*The task*. You are asked to reproduce the listing exactly and to omit its pictures.

*Data block*.

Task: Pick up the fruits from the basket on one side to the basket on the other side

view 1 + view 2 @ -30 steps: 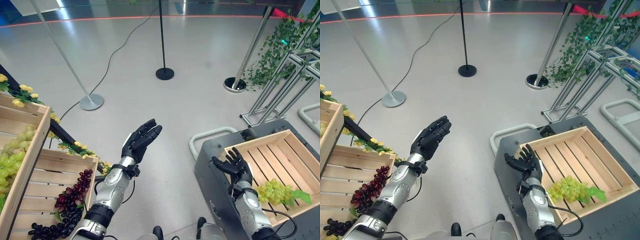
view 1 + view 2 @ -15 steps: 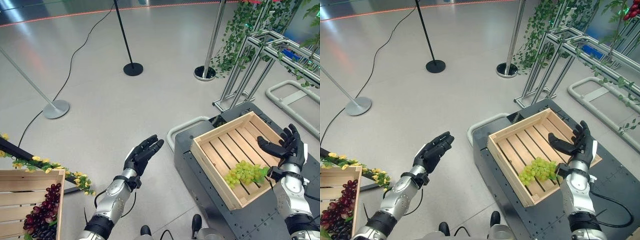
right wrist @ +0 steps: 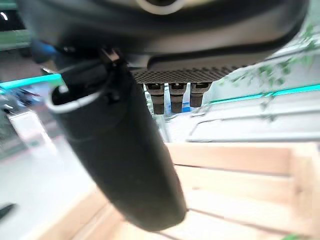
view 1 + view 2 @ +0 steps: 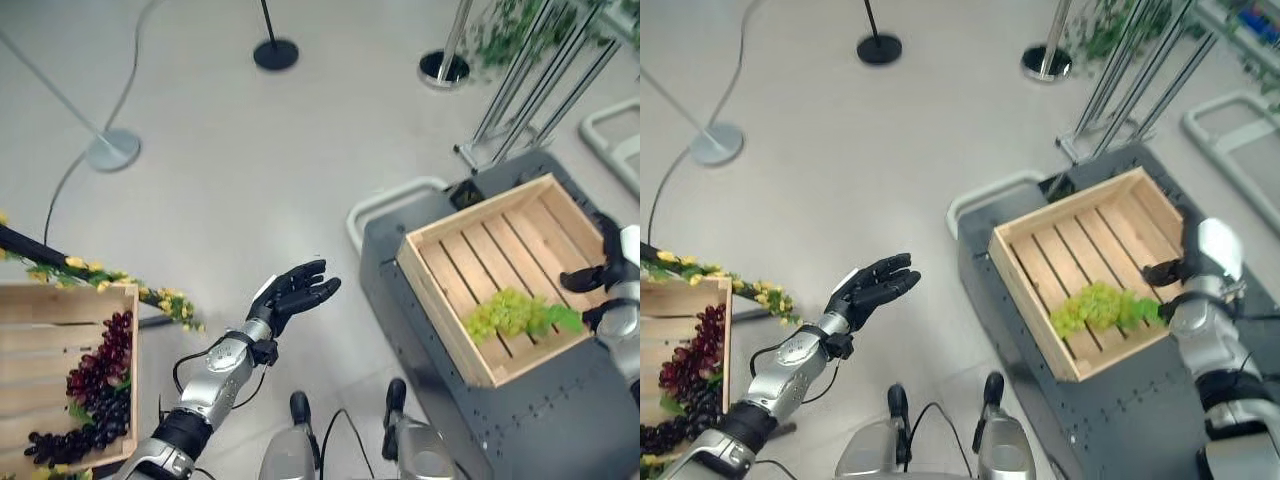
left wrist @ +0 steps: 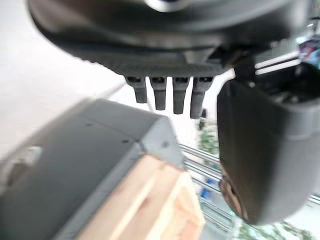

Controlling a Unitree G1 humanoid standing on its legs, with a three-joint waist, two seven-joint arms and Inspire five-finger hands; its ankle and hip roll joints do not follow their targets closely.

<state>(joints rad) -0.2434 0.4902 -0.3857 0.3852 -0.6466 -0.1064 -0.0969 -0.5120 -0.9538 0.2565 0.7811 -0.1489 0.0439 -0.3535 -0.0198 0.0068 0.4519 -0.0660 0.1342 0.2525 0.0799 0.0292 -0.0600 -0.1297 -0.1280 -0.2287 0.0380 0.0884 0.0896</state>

*Answer to the problem*.
Task: Pick up the fruits from the basket on one side to the basket on the other side

view 1 + view 2 @ -30 steps: 
view 1 + view 2 @ -15 steps: 
right wrist @ +0 steps: 
view 1 + view 2 @ +0 steps: 
left wrist @ +0 steps: 

Controlling a Unitree G1 humanoid standing on its legs, with a three-joint waist, two seven-joint arms and Inspire five-finger hands; its ankle and hip roll joints do not follow their targets closely.

<state>(joints rad) -0.2434 0.4902 -0.3857 0.3852 -0.6466 -0.1064 -0.0969 -0.5120 -0.9538 0.2565 0.7811 -0.1489 0.0439 -0.3535 -0.0198 0.0068 0.4519 -0.0660 0.1342 0.2525 0.0799 0.0292 -0.0600 -0.1297 -0.1280 -0.2287 0.0380 0.0884 0.0896</state>

This concludes the response to the exercise.